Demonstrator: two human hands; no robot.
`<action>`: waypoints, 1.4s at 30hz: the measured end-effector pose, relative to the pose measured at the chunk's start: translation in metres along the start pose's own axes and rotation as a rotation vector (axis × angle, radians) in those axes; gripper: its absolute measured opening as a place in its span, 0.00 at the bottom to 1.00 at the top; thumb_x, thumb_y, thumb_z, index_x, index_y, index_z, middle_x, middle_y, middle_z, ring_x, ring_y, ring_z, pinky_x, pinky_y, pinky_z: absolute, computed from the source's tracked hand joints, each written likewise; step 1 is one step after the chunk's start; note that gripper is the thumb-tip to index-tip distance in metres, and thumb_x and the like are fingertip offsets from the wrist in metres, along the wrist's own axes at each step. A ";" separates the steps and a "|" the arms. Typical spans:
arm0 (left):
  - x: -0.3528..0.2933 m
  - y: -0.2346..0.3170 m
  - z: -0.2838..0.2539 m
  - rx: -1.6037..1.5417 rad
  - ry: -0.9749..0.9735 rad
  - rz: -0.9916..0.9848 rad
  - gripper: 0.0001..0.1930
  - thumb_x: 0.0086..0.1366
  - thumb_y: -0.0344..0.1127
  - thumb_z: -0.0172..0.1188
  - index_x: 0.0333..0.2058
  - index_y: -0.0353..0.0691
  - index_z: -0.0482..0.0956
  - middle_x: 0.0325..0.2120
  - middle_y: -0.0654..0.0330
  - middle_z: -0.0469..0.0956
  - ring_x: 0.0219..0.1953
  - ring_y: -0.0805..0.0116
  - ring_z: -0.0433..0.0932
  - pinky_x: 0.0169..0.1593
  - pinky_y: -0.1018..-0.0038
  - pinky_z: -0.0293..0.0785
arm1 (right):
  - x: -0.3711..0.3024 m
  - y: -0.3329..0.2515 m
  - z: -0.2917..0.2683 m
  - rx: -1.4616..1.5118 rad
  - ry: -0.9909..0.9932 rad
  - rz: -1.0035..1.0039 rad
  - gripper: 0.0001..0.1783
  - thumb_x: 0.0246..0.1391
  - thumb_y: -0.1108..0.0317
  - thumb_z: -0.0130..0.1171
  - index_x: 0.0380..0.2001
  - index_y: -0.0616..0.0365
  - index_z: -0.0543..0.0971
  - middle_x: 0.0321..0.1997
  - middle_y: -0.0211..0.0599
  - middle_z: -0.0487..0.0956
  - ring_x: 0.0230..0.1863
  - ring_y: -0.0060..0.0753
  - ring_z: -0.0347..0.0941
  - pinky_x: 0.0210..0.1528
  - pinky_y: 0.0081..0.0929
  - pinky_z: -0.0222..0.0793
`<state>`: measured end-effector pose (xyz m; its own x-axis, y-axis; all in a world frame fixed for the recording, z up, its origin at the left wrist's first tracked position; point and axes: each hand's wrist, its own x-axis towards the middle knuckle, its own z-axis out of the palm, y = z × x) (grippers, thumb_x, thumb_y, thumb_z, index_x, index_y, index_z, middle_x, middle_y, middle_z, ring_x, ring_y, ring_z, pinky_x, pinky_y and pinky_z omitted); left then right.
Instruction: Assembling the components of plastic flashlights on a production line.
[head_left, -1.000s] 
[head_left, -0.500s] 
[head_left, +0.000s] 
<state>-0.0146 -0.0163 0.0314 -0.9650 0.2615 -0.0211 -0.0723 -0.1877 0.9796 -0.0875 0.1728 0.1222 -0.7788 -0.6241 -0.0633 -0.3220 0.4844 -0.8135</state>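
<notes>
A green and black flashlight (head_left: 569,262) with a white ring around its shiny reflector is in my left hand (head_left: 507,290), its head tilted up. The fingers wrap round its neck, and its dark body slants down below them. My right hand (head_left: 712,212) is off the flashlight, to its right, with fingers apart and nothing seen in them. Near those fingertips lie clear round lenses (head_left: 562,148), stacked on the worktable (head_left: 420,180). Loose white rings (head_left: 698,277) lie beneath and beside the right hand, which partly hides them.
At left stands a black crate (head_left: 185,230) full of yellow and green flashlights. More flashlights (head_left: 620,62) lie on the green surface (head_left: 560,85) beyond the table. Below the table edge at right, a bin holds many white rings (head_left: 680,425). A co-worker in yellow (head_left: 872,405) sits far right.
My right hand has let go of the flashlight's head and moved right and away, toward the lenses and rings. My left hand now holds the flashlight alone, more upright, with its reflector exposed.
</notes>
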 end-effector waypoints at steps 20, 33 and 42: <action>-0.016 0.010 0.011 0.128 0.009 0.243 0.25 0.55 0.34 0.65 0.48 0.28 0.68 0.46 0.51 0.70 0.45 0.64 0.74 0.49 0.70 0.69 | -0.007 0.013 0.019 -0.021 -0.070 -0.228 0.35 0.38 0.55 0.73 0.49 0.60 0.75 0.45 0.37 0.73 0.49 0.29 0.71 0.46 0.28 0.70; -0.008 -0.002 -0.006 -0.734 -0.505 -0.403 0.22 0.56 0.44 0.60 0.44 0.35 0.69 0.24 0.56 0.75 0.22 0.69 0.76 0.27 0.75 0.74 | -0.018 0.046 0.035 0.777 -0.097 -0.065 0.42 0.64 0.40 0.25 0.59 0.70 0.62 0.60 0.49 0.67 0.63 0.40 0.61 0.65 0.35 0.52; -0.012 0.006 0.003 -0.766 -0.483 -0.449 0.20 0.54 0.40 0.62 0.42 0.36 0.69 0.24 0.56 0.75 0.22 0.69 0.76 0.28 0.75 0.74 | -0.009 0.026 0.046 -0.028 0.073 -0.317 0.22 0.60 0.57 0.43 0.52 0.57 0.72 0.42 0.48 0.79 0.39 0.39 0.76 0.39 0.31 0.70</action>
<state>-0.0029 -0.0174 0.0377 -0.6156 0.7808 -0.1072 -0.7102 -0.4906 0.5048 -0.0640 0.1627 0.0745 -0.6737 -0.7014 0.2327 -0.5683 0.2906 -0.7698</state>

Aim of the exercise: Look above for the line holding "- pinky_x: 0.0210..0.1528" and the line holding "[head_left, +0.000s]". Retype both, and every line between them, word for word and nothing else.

Completed task:
  - pinky_x: 0.0210..0.1528
  - pinky_y: 0.0081..0.0929
  - pinky_z: -0.0222..0.0793
`<state>`: measured end-effector pose (xyz m; its own x-axis, y-axis; all in a world frame fixed for the recording, z up, its origin at the left wrist's first tracked position; point and axes: each hand's wrist, its own x-axis towards the middle knuckle, its own z-axis out of the palm, y = z × x) (grippers, thumb_x, thumb_y, thumb_z, index_x, index_y, index_z, middle_x, middle_y, middle_z, ring_x, ring_y, ring_z, pinky_x, pinky_y and pinky_z omitted); left then right.
Instruction: Assembling the components of plastic flashlights on a production line.
[head_left, -1.000s] 
[head_left, -0.500s] 
[head_left, +0.000s] 

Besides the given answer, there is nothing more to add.